PROBLEM STATEMENT: Would you copy all lines in the data that contain the word "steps"?

○ ○ ○

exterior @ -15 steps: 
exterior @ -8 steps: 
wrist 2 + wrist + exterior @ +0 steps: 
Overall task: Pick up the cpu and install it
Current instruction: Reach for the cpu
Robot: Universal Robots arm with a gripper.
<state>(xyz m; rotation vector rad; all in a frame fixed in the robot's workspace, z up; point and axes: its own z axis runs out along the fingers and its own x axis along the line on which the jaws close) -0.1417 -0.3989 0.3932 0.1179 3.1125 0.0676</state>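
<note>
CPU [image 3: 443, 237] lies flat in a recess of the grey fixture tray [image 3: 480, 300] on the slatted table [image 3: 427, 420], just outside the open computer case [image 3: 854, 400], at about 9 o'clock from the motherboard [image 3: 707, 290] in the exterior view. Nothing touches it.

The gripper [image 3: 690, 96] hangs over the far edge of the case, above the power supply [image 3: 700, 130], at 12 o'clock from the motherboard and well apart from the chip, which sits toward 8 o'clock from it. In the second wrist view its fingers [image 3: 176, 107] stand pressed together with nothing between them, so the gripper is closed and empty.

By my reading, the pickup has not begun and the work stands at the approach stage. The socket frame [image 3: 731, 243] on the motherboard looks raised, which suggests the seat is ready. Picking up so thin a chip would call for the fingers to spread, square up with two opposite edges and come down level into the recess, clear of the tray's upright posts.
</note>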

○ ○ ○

THE ANSWER:
exterior @ -15 steps: 
exterior @ -8 steps: 
wrist 2 + wrist + exterior @ +0 steps: 

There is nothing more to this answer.